Aus Brasilien kommt eine weitere Lösung, die den Umstieg von Windows nach Linux erleichtert und eine Alternative zur Virtualisierung per Virtualbox unter Linux sei kann.
“Winux” ist der Nachfolger der brasilianischen LinuxFX Distribution. Es läuft in einer VirtualBox VM recht stabil. Knackpunkt bei den Systemvoraussetzungen für den VM Betrieb scheint der virtuelle RAM Speicher (4 GB, mit weniger wirds zäh), der Grafikspeicher (128 MB) und die 3D Beschleunigung zu sein. Ich besorge mir von @martinpaulus einen Demorechner, um das auf echter Hardware zu sehen.

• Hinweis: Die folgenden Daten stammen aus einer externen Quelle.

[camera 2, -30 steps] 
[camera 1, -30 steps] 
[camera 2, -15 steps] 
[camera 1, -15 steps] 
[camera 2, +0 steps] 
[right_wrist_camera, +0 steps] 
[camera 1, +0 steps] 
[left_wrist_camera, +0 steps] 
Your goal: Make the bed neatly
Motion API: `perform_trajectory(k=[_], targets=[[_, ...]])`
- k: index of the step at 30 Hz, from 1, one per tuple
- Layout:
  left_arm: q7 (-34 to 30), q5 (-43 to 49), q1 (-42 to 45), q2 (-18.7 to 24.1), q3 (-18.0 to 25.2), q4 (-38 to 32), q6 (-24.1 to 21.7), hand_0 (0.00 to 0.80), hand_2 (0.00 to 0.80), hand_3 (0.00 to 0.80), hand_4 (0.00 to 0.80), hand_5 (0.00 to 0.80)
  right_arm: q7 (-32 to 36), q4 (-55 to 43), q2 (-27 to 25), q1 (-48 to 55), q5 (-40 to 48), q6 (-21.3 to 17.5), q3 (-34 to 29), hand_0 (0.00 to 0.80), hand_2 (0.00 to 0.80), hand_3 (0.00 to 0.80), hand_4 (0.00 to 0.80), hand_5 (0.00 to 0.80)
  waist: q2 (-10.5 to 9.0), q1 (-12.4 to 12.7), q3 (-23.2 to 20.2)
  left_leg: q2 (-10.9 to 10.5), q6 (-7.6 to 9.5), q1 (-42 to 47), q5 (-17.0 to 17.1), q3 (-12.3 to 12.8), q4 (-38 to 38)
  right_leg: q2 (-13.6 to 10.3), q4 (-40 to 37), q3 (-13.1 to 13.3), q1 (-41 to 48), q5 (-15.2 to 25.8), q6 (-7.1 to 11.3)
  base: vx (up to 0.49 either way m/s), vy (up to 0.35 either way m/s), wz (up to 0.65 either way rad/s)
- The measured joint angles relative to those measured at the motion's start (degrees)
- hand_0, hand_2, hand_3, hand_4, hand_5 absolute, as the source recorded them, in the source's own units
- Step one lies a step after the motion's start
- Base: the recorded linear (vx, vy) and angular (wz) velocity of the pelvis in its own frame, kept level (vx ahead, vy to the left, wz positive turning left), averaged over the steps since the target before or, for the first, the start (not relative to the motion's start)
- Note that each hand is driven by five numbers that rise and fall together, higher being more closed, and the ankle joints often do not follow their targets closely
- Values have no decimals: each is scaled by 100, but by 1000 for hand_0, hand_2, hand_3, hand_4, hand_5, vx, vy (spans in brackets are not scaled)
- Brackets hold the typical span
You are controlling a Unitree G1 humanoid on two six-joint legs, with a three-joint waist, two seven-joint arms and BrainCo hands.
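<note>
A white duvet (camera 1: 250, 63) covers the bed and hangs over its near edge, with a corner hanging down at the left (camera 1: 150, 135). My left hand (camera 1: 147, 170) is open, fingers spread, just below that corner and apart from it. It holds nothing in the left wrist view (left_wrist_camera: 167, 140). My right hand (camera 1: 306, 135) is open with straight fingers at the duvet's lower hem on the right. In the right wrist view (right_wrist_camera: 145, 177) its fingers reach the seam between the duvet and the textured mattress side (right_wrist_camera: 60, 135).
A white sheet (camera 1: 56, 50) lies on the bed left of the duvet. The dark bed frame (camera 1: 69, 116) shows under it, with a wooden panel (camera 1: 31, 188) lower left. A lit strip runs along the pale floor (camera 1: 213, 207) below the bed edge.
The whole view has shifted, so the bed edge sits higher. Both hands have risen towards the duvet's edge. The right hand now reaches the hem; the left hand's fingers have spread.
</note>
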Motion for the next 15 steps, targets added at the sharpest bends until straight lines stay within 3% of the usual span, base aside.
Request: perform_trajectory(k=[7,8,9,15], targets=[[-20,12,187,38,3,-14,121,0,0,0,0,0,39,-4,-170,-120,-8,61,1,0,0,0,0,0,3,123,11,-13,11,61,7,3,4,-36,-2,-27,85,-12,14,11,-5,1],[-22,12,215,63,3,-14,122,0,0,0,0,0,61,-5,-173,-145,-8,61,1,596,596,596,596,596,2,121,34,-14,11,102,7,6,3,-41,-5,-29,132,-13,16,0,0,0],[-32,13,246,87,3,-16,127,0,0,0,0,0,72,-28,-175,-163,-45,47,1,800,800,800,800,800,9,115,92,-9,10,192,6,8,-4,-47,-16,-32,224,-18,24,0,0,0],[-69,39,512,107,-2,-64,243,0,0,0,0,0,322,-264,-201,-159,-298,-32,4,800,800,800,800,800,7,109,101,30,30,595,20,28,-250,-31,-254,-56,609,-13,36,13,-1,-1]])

Hier ein Screencast. Ist schon beeindruckend, wie weit man die Mimikry treiben kann, wenn man einen modernen Unterbau hat (KDE Plasma, allerdings noch Plasma 5). Standardmässig wird mit WINE gearbeitet, um Windows Anwendungen nativ zu betreiben, Winboat soll aber auch gehen. Der Winboat Ansatz (dockerisiertes Windows mit dem im Kernel integrierten KVM) ist vermutlich ressourcen-schonender als die Übersetzung von Windows calls über die WINE Kompatibitäts-Schicht.